Le 26 avril, le projet de loi du gouvernement conservateur britannique contre l’immigration illégale était adopté en troisième lecture à la Chambre des communes. Ce cinquième projet de loi sur l’immigration en dix ans vient compléter un maillage législatif déjà très sévère. Le Parti conservateur, comme le Parti travailliste du reste, jouent désormais la carte du patriotisme, de l’attachement à la monarchie et aux pouvoirs de la police.

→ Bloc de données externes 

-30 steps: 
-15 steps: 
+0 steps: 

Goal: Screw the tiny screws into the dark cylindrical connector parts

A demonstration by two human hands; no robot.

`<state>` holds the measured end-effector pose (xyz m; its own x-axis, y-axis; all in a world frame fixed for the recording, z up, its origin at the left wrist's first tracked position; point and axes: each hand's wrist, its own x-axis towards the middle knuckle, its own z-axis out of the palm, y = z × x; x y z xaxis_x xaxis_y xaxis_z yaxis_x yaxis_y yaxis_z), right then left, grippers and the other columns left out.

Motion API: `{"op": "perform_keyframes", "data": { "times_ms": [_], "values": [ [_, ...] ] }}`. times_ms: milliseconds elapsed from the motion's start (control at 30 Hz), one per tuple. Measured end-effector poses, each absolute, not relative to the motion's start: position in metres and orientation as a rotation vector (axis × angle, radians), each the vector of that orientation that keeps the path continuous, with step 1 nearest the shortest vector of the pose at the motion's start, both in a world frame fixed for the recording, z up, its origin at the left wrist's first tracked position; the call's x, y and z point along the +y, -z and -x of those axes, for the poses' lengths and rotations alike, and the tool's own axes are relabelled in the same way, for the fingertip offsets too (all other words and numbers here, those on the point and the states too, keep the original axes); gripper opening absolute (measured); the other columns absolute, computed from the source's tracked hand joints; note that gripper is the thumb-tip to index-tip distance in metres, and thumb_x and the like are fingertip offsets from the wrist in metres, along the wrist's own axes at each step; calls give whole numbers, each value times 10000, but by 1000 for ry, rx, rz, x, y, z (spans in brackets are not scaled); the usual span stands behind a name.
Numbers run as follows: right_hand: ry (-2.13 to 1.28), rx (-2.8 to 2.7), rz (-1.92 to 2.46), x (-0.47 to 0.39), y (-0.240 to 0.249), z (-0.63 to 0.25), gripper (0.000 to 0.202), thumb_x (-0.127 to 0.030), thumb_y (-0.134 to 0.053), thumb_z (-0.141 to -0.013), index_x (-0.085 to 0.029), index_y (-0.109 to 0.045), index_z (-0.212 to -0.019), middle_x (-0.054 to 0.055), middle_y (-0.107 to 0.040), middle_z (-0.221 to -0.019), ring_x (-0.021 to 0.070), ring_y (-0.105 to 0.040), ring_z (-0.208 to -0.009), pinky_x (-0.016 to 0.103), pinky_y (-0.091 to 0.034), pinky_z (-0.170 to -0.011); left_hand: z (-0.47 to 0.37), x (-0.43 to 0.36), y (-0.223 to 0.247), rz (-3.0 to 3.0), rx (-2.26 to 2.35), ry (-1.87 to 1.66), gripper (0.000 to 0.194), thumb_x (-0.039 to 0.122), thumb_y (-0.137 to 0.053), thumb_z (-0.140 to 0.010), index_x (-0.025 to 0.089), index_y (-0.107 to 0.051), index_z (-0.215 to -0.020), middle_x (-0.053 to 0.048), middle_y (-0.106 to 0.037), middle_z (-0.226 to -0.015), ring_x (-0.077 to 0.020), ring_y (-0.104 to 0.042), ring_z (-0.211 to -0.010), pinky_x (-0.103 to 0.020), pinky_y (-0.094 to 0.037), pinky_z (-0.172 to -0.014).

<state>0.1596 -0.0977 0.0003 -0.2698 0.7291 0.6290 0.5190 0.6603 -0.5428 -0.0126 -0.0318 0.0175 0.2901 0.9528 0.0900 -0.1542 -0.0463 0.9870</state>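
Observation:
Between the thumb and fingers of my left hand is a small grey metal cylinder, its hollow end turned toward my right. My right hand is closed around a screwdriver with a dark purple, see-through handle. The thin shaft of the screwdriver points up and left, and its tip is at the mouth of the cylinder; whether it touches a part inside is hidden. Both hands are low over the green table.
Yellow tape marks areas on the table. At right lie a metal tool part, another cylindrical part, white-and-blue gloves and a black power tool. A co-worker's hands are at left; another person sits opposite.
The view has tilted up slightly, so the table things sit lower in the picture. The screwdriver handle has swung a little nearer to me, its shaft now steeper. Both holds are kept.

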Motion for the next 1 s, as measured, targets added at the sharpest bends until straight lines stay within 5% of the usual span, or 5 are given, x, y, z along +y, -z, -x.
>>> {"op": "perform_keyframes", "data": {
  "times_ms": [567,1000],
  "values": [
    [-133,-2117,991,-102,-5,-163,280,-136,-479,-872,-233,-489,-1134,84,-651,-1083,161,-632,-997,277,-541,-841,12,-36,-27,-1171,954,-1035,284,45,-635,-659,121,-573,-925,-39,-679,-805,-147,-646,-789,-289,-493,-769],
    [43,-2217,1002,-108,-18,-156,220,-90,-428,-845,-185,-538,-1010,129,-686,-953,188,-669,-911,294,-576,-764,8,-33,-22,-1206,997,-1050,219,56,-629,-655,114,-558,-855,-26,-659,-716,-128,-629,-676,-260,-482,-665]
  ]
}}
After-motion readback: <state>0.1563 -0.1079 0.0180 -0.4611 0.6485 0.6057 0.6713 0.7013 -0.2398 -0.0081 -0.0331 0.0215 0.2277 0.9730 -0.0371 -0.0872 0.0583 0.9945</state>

Selon le Haut-Commissariat des Nations unies pour les réfugiés, la nouvelle loi britannique contre l’immigration illégale risque d’enfreindre la loi internationale, en interdisant de facto l’asile. Le texte propose en effet d’empêcher les personnes qui voyagent via des pays sûrs et qui entrent illégalement au Royaume-Uni de voir leur demande d’asile examinée. La ministre de l’Intérieur aura désormais l’obligation d’expulser les immigré·es clandestin·es, au lieu de laisser cette possibilité à l’appréciation des tribunaux. Iels seront renvoyé·es vers leur pays d’origine ou vers un pays tiers « sûr » comme le Rwanda au titre d’un protocole d’accord déjà signé avec les autorités rwandaises.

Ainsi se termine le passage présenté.